Como seria bom se lançassem uma pílula irada, dessas que deixam a mente mais veloz, afiada, e eu fico imaginando a minha inteligência burra, muitas vezes teimosa, cansada de entender os verbos, as equações matemáticas que rondam minha cabeça como corvos a zombar de mim.

Talvez eu goste da minha mesmo, que não olha com os olhos da lógica, do padrão comum, ela enxerga com outros olhos mais sentidos, mais caídos, que muitas vezes choram querendo um mundo diferente para viver.

Dizem que ela faz de você um cara superinteligente, ou o que isso quer dizer, mas, de tanto conviver com gente assim, eu temo que o mundo, lá no futuro, se acabe numa batalha sem fim de mostrar o lado inteligente, lógico, sobre humano, e que esqueça que as gentes são feitas de pedaços que se alimentam de si mesmas. Na ajuda ao outro, ao desafortunado, que não é coisa de carma ou qualquer dessas desculpas esfarrapadas, mas são feitas de carinho e ternura, e pensar o próximo não como alguém digno de pena, mas digno de ser encaminhado por nós mesmos e não espíritos outros. E ver o outro a caminhar sozinho. É como um professor e, no íntimo, sem regozijar para fora pensar “fui eu que fiz!” e pegar o próximo da fila e seguir assim a vida adiante, porque é essa a diferença que faz a sociedade ser diferente e amorosa, cada um de nós ensinando um pouco, para aprendermos e sermos inteligentes juntos.

Seria melhor ter criado uma pílula de amor, carinho e afeto, e o mundo mais desperto se encheria de uma inteligência boa, nada de mercados, de passar a perna no outro e dizer que é apenas “expertise”.

Não seria uma pílula para escurecer ou branquear a pele e fazer a igualdade, mas que vislumbrasse lá dentro, na cabeça da gente, aquele lugarzinho escondido, e viesse para frente, onde aprendemos, nos primeiros anos, que todos somos iguais e podemos abraçar o outro sem vergonha de se sentir feliz.

E nossos pensamentos e nossos atos se transformariam na força da prece que fazemos, nem todos, mesmo que todos saibamos qual seja ela, a primeira que o Mestre ensinou.

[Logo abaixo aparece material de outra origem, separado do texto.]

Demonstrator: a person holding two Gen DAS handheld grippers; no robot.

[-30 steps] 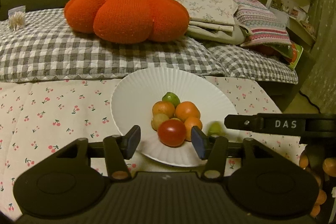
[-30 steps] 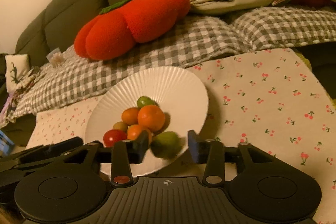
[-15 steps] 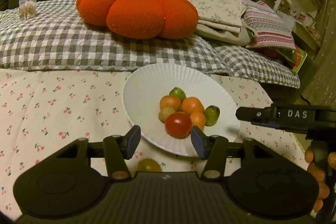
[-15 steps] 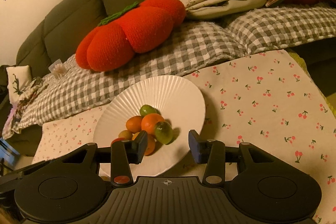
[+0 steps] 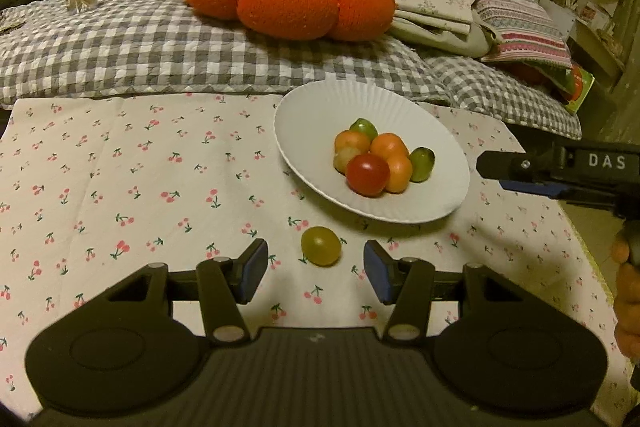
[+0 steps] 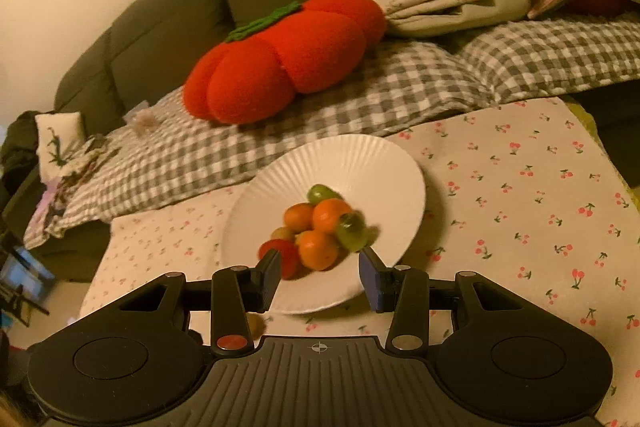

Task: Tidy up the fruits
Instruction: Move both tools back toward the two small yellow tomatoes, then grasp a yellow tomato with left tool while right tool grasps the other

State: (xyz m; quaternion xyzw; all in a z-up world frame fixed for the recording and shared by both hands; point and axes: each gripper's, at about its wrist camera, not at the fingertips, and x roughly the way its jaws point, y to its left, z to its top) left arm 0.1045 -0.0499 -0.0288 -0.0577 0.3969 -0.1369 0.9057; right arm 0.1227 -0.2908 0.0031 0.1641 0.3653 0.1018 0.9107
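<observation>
The green tomato that the right gripper carried a second ago now rests on the white plate, at the pile's right edge. That gripper has backed off, fingers spread and empty. The left gripper, also released, has pulled back from the plate, framing a yellow-green tomato on the cherry-print cloth just before the plate, probably next to go.

Seven small fruits piled on white plate; yellow-green fruit alone on cloth.
</observation>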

Seria uma pílula simples, talvez toda colorida, com as cores do arco-íris, da bandeira, da paz ou do vermelho de sangue que viaja igual dentro de nós todos, e pudéssemos nos drogar de versos que rimassem, lançados a esmo, e lá dentro ela se decompusesse e se transformasse em “Amai ao próximo como a ti mesmo”.